Windows Does Not Scale
Who's afraid of the data deluge?
Researchers and workers in fields as diverse as bio-technology, astronomy and computer science will soon find themselves overwhelmed with information. Better telescopes and genome sequencers are as much to blame for this data glut as are faster computers and bigger hard drives.
While consumers are just starting to comprehend the idea of buying external hard drives for the home capable of storing a terabyte of data, computer scientists need to grapple with data sets thousands of times as large and growing ever larger. (A single terabyte equals 1,000 gigabytes and could store about 1,000 copies of the Encyclopedia Britannica.)

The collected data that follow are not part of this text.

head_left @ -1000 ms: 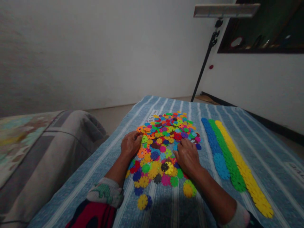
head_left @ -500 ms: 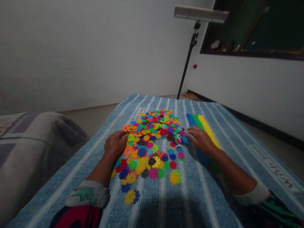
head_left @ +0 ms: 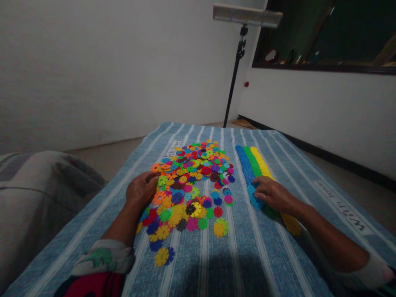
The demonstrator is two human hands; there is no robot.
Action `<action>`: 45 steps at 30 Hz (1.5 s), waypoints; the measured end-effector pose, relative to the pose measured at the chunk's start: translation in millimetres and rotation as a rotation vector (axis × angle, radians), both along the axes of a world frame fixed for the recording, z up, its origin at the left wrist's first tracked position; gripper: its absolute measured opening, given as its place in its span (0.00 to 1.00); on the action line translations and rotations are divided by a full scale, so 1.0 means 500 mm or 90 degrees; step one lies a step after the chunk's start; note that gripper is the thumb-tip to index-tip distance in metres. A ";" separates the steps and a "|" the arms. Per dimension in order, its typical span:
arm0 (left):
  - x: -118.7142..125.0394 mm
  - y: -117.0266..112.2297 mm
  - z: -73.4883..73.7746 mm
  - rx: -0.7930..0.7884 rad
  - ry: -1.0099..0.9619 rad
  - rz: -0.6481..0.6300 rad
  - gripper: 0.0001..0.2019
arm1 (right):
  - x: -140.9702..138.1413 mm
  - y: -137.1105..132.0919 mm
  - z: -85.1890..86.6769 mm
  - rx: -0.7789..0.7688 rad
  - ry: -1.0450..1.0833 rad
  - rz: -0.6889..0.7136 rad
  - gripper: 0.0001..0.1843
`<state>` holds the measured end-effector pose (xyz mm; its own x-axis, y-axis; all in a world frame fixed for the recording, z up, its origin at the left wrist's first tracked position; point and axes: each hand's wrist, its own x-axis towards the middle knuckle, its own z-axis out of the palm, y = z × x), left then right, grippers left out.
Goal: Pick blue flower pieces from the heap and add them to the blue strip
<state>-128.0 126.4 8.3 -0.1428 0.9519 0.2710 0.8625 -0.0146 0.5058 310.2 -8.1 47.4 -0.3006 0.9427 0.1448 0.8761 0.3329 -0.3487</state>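
A broad pile of flower-shaped plastic discs [head_left: 196, 165] in many colours lies on the striped cloth. At its left edge rests my left hand [head_left: 140, 189], fingers curled in against the discs; whether anything is in them is hidden. My right hand [head_left: 274, 194] is over the near part of a row of blue discs [head_left: 244, 161], its fingers pinched on a blue disc [head_left: 252, 192] at that row. Beside the blue row run a green row [head_left: 252, 159] and a yellow row [head_left: 261, 161], both partly covered by my right hand and forearm.
The blue-and-white cloth [head_left: 204, 272] covers the long table. Several loose discs, such as a yellow one [head_left: 161, 256], lie near the front. A lamp on a black stand [head_left: 233, 78] is behind the table. Something covered in grey fabric [head_left: 46, 206] stands at left.
My right hand has moved from the pile's right edge, right and nearer, to the blue row, carrying a blue disc. My left hand stays by the pile; the whole view has shifted slightly.
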 end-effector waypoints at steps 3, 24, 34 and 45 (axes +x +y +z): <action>0.003 -0.006 0.008 -0.029 0.017 -0.011 0.20 | 0.004 0.007 -0.010 0.016 -0.003 -0.013 0.13; -0.009 -0.009 0.000 -0.028 0.004 -0.003 0.20 | -0.329 0.148 -0.076 0.032 -0.089 -0.064 0.28; -0.003 -0.009 0.005 -0.040 0.013 -0.002 0.22 | -0.300 0.134 -0.065 0.061 -0.081 -0.064 0.20; -0.010 -0.009 0.004 -0.028 0.016 -0.002 0.21 | -0.213 0.237 -0.037 -0.023 -0.121 -0.119 0.17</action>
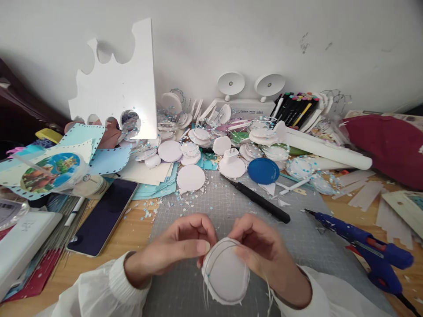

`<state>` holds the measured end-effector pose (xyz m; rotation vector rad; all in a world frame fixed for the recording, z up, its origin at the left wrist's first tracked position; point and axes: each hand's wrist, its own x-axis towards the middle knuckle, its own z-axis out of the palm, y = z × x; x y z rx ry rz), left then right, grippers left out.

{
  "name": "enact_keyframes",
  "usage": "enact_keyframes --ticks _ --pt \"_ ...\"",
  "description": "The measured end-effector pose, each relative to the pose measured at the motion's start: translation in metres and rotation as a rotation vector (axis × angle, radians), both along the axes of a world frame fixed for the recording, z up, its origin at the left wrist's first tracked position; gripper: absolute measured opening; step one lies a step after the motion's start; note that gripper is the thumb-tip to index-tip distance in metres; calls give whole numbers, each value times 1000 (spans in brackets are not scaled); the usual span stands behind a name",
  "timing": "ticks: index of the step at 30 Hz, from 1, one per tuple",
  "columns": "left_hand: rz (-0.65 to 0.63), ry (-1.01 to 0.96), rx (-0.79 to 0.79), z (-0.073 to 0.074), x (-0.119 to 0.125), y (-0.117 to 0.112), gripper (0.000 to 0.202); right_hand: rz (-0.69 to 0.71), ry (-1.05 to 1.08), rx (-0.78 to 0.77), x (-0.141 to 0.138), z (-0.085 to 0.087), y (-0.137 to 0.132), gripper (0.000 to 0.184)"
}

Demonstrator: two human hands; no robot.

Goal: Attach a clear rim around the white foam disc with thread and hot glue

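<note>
Both of my hands hold a white round disc with a clear plastic rim low in the middle of the view, over the grey cutting mat. My left hand pinches the disc's upper left edge with thumb and fingers closed. My right hand grips its upper right edge, fingers curled. Thin clear strips hang from the disc's edge.
A black craft knife and a blue lid lie on the mat's far side. A blue glue gun lies at right, a dark phone at left. Many white discs, markers, a cut foam board crowd the back.
</note>
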<state>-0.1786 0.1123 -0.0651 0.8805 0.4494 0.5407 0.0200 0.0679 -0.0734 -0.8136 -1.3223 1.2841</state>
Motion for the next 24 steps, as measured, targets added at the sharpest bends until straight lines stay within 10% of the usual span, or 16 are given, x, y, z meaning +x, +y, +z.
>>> enact_keyframes --ticks 13,24 --pt "-171 242 -6 -6 -3 -3 45 34 24 -141 -2 -6 -7 12" --pt "113 156 144 -12 -3 -7 33 182 -74 -213 0 2 -3 35"
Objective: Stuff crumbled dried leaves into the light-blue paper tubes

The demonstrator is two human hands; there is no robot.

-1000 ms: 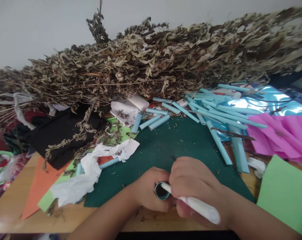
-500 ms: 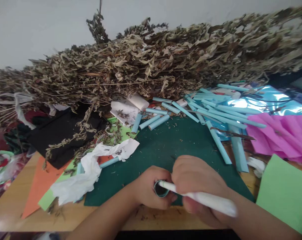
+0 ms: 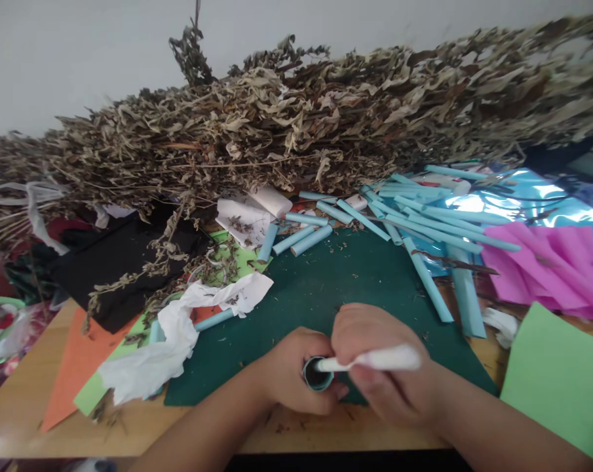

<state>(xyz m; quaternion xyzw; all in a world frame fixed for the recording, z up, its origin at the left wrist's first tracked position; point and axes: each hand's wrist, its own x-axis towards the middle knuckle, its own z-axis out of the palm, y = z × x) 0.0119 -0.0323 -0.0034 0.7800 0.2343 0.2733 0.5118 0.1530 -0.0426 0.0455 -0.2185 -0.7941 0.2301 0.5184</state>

The next generation of computer scientists has to think in terms of what could be described as Internet scale. Facebook, for example, uses more than 1 petabyte of storage space to manage its users’ 40 billion photos. (A petabyte is about 1,000 times as large as a terabyte, and could store about 500 billion pages of text.)
Certainly not GNU/Linux: the latest Top500 supercomputer rankings show that the GNU/Linux family has 88.60%. Windows? Glad you asked: 1%.
So, forget about whether there will ever be a Year of the GNU/Linux Desktop: the future is about massive data-crunchers, and there GNU/Linux already reigns supreme, and has done for years. It's Windows that's got problems....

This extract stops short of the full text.